SA has offered visiting yachts a temporary reprieve from stringent Covid-19 lockdown regulations that had prevented port entry and left many stranded at various Indian Ocean locations ahead of the cyclone season.

Yachts will be allowed a “safe corridor” and access to services at three South African ports — Richards Bay, Durban and Cape Town — between November 9 and December 15, the South African Maritime Safety Authority confirmed in a notice last week.

The notice follows an outcry from several sailing stakeholders after cruising yachts were being denied immigration clearance and access to vital services because of the Covid-19 regulations that make no provision for disembarkation of visiting crews.
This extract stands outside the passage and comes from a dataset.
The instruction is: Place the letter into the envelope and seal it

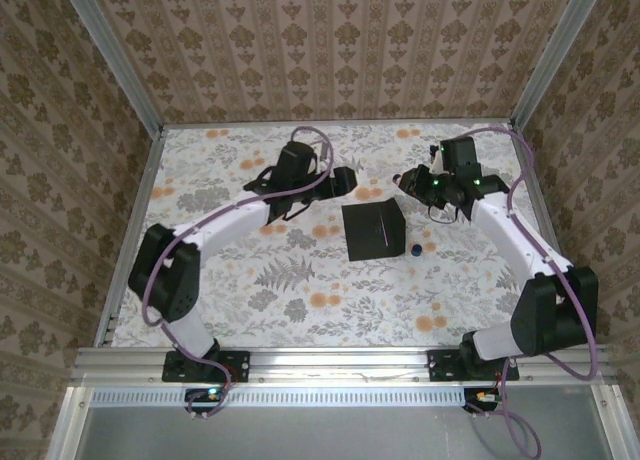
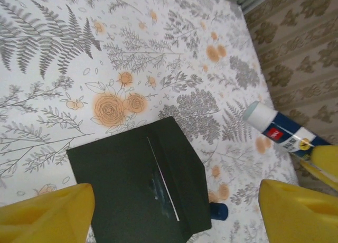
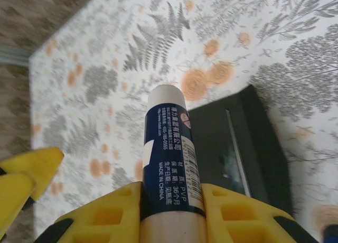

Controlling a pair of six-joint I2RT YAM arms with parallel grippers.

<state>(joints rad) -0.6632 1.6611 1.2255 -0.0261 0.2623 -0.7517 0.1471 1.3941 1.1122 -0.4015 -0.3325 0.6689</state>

Permission has now been obtained to allow yachts into SA “as a once off project” on humanitarian grounds, the notice said. “SA will offer a safe corridor and humanitarian services to yachts stranded along the Indian Ocean from November 9 to December 15. Yachts falling within this category must use only yacht clubs in the ports of Richards Bay, Durban and Cape Town,” Samsa said. “All yachts will be eligible to receive all services including stores, provisioning, refuelling, repairs, maintenance and disembarkation of foreign sailors.”

The notice said the issue of stranded yachts has become topical in the past months and is a direct result of the Covid-19 pandemic that had dire consequences for the ocean-cruising community.

“This community uses a wide range of yachts or small pleasure craft to navigate the oceans and who primarily sail the world’s oceans as a way of life,” Samsa said. “As a response to Covid-19 many countries around the world closed their borders, making it extremely difficult for sailors to proceed with their traditional voyages along the Indian Ocean. The current weather pattern along the Indian Ocean is posing a huge risk to yachts and sailors,” the notice said.